- _Your instructions_: For every line that contains the string "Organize", pull that line out of the material below.

..............................

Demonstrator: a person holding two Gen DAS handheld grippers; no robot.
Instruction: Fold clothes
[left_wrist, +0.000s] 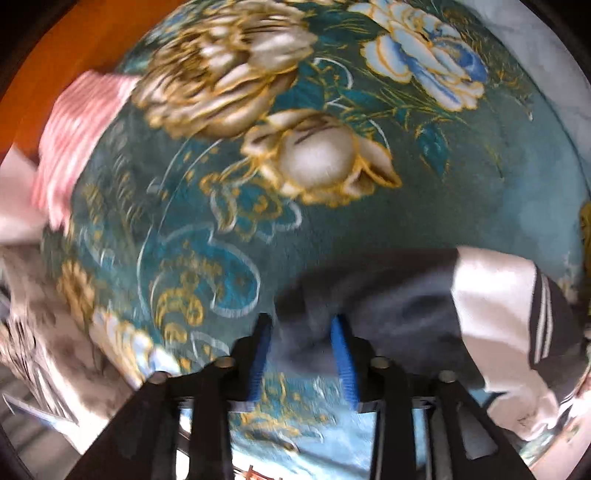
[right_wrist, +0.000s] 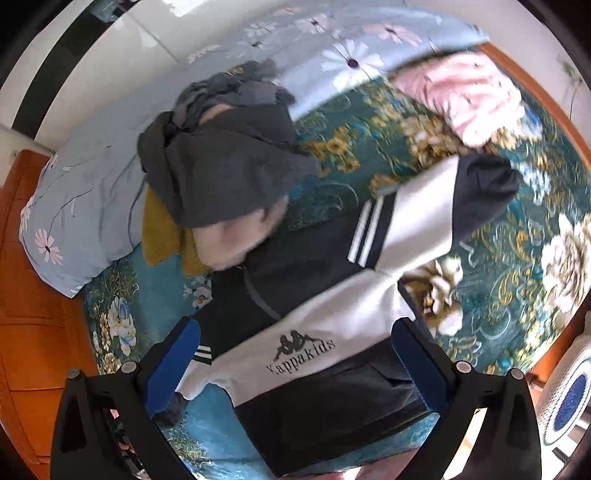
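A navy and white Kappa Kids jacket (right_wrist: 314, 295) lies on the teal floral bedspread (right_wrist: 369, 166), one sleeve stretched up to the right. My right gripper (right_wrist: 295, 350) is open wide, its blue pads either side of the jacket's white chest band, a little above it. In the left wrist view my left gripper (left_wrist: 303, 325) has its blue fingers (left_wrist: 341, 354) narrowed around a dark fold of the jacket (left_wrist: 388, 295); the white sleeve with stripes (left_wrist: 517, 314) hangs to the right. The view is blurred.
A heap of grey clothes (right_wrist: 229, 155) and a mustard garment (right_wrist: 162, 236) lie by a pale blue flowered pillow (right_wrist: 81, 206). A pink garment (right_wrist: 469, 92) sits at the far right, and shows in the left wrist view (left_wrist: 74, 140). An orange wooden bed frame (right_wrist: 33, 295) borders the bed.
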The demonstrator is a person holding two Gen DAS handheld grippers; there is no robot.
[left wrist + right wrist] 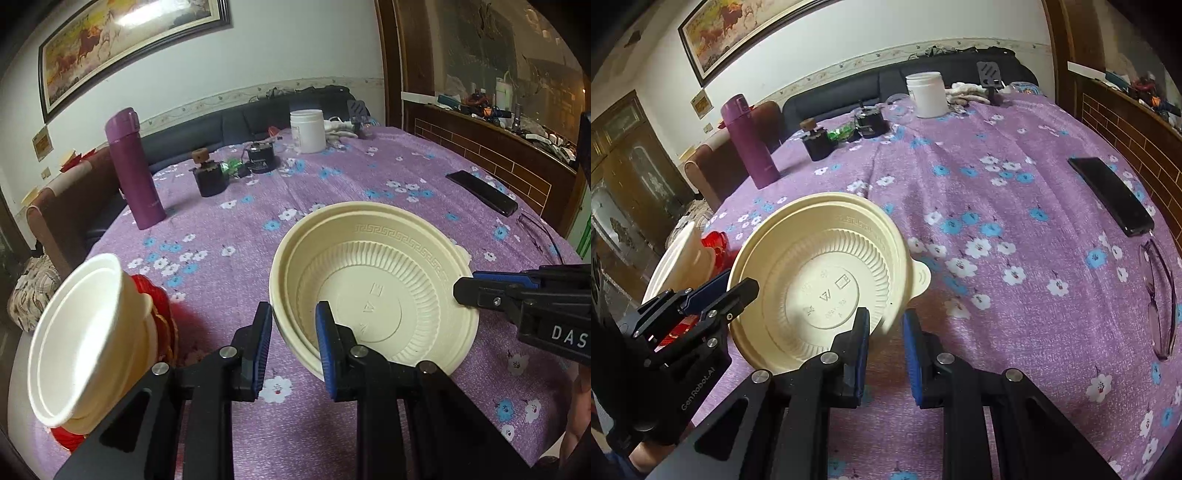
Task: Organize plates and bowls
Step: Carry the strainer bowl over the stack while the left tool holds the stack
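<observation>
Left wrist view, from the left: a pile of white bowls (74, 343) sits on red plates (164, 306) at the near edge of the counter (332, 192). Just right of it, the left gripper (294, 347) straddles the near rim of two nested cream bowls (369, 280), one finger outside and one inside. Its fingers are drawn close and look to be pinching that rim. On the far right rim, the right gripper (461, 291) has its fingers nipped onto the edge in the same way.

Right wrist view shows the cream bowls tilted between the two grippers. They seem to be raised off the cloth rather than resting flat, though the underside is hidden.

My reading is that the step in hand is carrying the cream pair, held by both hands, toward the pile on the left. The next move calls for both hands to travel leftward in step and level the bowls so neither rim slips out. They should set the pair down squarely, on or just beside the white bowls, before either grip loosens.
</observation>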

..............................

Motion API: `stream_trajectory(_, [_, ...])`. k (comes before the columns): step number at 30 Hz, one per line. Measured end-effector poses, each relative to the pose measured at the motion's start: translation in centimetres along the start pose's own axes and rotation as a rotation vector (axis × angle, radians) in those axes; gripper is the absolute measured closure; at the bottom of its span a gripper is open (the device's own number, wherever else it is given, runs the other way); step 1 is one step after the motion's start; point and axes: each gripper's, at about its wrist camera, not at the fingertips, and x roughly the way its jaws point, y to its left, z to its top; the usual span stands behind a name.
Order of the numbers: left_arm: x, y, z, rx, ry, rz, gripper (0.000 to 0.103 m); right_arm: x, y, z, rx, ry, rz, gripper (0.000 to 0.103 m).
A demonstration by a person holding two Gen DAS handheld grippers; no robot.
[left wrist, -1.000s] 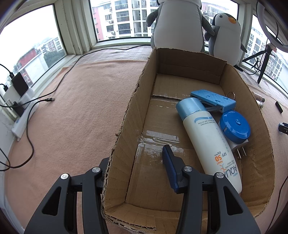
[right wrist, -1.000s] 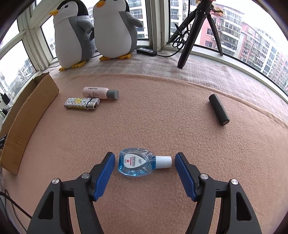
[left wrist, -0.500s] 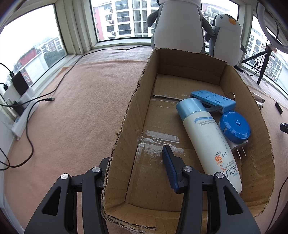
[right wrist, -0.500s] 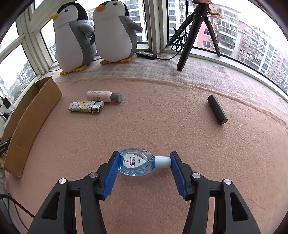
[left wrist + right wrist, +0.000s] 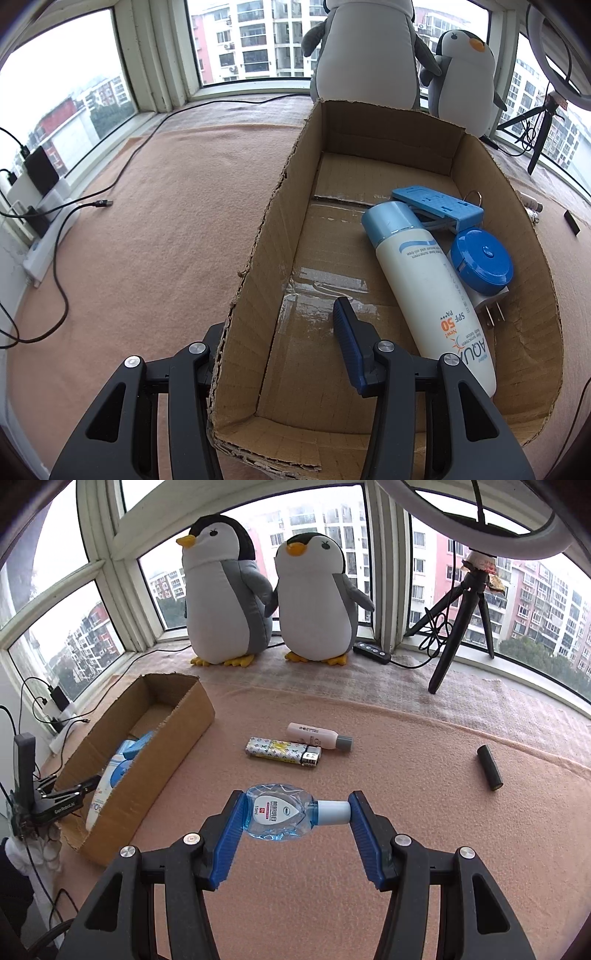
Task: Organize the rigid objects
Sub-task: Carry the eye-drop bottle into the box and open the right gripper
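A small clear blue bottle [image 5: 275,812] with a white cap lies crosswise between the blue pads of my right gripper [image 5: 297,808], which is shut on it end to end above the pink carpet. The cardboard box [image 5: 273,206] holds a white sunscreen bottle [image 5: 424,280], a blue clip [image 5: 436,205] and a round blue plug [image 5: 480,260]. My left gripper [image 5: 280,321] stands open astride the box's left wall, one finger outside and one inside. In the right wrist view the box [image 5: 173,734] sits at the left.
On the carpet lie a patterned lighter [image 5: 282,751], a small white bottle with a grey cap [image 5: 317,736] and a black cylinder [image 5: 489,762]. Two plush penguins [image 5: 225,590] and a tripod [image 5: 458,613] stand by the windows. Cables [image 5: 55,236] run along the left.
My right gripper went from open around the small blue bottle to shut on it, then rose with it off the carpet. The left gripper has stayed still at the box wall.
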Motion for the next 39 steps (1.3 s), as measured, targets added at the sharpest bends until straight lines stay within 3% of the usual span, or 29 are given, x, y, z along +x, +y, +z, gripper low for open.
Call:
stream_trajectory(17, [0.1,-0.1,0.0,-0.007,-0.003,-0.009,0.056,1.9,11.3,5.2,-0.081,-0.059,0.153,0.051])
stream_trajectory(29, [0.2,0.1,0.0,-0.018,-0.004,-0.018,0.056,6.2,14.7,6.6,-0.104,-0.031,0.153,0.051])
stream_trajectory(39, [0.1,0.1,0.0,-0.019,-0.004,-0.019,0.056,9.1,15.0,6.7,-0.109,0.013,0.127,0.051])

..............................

- _Result for this exercise_:
Task: Organize plates and bowls
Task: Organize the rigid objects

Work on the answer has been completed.